12 things more important than inbox zero for managing your time, energy, and attention

  1. Go outside, preferably more than once a day.
  2. Take intentional breaks from your work. Even a five-minute walk around the house can reduce fatigue.
  3. Drink more water. Dehydration affects focus and can put you in a bad mood!
  4. Stock your fridge and cupboard with energy boosters (your best self’s idea of a healthy diet.)
  5. Have more meaningful conversations with important people in your life
  6. Factor in the axis of significance to determine what you should work on first. “How long will this matter?” is a powerful question to pose to yourself when you’re feeling indecisive.
  7. Get a good night’s sleep. ‘Nuff said.
  8. Take walks as often as you can. Walking meetings are great. As are “thinking walks,” where you intentionally don’t listen to podcasts or try and multitask.

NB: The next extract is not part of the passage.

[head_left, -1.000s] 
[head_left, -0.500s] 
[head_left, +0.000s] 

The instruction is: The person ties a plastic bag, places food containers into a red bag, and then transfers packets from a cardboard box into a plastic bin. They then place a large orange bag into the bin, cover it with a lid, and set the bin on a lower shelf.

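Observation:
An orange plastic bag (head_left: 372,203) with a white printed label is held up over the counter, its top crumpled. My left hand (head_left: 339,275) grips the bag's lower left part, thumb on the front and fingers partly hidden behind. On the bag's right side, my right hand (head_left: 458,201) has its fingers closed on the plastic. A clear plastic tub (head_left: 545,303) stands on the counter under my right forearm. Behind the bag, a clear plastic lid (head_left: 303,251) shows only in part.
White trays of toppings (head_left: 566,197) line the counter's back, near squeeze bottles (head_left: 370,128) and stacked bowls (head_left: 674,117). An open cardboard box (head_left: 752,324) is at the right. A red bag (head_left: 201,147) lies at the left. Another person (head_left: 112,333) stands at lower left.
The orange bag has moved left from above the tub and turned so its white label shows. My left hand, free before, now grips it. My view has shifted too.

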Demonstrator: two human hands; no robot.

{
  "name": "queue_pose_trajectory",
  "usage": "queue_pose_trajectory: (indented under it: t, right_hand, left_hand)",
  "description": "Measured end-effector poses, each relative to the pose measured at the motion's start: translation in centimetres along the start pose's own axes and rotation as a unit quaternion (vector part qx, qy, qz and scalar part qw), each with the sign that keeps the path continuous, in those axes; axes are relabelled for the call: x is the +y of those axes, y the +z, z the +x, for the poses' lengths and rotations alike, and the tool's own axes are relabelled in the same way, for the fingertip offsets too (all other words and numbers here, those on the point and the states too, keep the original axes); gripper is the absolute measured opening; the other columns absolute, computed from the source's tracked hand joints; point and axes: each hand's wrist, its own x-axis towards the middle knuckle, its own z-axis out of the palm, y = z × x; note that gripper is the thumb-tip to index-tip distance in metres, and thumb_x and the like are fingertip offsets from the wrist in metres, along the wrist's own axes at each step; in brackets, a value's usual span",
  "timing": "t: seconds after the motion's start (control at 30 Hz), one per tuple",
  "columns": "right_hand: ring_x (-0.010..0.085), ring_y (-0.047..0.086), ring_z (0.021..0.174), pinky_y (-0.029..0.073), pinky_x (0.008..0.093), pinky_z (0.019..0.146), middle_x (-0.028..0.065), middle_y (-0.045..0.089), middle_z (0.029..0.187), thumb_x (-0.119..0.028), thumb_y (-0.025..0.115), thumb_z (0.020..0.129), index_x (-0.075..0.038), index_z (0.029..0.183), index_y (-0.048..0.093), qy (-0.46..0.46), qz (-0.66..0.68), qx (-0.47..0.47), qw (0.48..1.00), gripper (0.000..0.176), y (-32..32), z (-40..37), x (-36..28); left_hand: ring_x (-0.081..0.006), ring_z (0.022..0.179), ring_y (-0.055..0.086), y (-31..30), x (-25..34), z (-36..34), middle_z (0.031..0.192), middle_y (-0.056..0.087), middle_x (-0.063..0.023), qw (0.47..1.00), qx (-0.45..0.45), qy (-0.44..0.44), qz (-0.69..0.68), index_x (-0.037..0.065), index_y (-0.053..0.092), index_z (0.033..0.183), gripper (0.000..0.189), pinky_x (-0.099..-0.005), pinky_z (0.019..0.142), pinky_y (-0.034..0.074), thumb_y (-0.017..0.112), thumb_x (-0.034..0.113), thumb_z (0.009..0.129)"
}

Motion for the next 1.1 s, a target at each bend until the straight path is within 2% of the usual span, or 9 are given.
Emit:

  9. Reserve the first two hours of your workday for your deep, focused work. Ignoring email, social media, and outside communication during this time is a powerful way to make more meaningful progress.
  10. Create something every day. Even if it’s a house made of playdough that impresses your two-year-old…
  11. Give yourself space to reflect, refresh and reboot without worrying about your work commitments. Whatever self-care looks like for you — prioritize it.
  12. Spend more time with the people you love. Hopefully, you can use today’s tips to help you free up your time and attention to do more of this!